9 Analia Bouter’s Newborn Baby

A supposedly stillborn baby lay in an Argentine morgue for 12 hours, a victim, the infant’s mother, Analia Bouter, says, of hospital negligence. Fifteen minutes after the child’s birth, on April 3, 2012, she was closed inside a coffin and left for dead in the hospital’s refrigerated morgue.

During a prayer by their daughter’s side, Analia and her husband Fabian Veron opened the coffin. Inside, their child was breathing, and the premature baby was subsequently pronounced to be in critical, but stable, condition. The couple named their daughter Luz Milagros, or Miracles.

As a result of the near-fatal mistake, five of the hospital’s employees were suspended. The hospital’s administrator is at a loss for an explanation. “The baby was attended to by obstetricians, gynaecologists and a neonatologist,” he said. “They all reached the same conclusion, that this girl was stillborn.”

8 Charles Crawford


The January 21, 1901, issue of The New York Times reported the strange occurrence of a “Live Man Taken to the Morgue.” According to the item, Charles Crawford, who’d shot his wife Sarah before shooting himself, was taken to the morgue, after being pronounced dead. There, Joseph Murphy, an assistant, discovered that Crawford was still among the living.

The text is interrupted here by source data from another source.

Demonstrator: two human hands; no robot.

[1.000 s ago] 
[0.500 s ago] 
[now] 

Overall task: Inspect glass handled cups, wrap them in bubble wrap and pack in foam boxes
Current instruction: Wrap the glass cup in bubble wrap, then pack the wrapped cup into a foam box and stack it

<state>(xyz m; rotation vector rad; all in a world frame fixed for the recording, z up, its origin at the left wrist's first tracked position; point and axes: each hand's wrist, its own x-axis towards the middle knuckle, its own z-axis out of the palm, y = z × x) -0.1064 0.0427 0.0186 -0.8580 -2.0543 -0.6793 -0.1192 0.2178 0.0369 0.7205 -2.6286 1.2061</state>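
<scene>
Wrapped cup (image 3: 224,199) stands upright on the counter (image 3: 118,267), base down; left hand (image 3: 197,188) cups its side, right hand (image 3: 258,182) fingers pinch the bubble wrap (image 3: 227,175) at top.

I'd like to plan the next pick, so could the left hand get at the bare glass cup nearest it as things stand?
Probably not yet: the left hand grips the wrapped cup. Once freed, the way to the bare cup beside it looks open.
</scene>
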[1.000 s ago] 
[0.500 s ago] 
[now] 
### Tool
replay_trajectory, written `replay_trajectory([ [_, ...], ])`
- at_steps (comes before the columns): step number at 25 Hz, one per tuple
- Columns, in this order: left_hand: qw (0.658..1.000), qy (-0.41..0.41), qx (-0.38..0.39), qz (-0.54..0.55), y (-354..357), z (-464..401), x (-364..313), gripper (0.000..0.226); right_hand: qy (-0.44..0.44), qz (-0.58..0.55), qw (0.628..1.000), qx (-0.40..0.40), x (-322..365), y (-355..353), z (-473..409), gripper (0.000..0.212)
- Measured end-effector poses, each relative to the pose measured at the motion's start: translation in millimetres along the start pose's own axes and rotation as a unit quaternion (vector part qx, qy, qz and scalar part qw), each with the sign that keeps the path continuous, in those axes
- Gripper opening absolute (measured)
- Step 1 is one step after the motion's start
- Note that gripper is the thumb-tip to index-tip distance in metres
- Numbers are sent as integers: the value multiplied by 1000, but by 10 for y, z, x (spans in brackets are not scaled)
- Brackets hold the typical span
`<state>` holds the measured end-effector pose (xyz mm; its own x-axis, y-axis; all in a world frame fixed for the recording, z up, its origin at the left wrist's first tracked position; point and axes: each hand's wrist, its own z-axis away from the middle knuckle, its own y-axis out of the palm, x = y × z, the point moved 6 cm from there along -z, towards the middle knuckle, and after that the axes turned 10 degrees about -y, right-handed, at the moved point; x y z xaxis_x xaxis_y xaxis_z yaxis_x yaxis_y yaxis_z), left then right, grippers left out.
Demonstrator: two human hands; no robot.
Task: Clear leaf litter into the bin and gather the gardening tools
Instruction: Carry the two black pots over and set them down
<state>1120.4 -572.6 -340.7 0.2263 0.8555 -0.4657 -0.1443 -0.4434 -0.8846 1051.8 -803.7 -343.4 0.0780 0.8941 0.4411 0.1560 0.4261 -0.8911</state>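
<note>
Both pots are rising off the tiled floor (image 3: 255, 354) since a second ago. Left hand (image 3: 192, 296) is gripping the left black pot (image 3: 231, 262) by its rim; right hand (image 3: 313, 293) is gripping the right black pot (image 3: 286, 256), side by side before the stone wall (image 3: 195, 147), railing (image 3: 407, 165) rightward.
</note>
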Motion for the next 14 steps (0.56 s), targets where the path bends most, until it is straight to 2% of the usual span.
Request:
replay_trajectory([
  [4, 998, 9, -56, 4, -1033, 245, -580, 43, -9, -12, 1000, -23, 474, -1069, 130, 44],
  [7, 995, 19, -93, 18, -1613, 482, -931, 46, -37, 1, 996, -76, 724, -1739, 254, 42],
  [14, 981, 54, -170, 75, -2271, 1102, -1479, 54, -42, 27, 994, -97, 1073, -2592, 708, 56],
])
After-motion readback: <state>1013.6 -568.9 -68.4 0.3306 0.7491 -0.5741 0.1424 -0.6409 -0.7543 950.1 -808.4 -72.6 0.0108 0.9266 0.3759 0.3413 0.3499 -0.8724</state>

After an ambulance first transported Crawford to St. Michael’s Hospital, Sister Soherta visited the vehicle. Her quick examination of him confirmed the suspicion of the police officer in charge: Crawford had died. His body was then transported to Mullins morgue. There, the assistant saw at once that Crawford was alive. Indeed, the “dead” man spoke to Murphy, as Crawford was transferred from the ambulance to a truck used to convey corpses into the morgue.

Left inside the cold morgue of the unheated building, during the dead of winter, Crawford was sure to have died, the newspaper article pointed out, had he not been rescued, and he was lucky, indeed, that Murphy was in attendance the night he was brought to the morgue, because ambulances are not attended by physicians and no doctor was on duty at the hospital the night that Crawford arrived by ambulance, since the hospital used the services of doctors on call.

7 Walter “Snowball” Williams


At age 78, Walter “Snowball” Williams woke inside a body bag after being declared dead at his home in Lexington, Kentucky, in February 2014. He tried to kick himself free, and, the next morning, a funeral home’s employees were astonished to see that the dead man was alive. At the nearby hospital to which he was taken, he was declared to be in stable condition, despite his harrowing ordeal. According to the coroner, Williams’s faulty pacemaker caused the false reading.

With his family, Williams’s nephew, Eddie Hester, who had watched his uncle being zipped inside the body bag, celebrated his uncle’s return from the “dead.” Williams, who had been scheduled to be embalmed the day after his arrival at the funeral home was also thrilled to be alive.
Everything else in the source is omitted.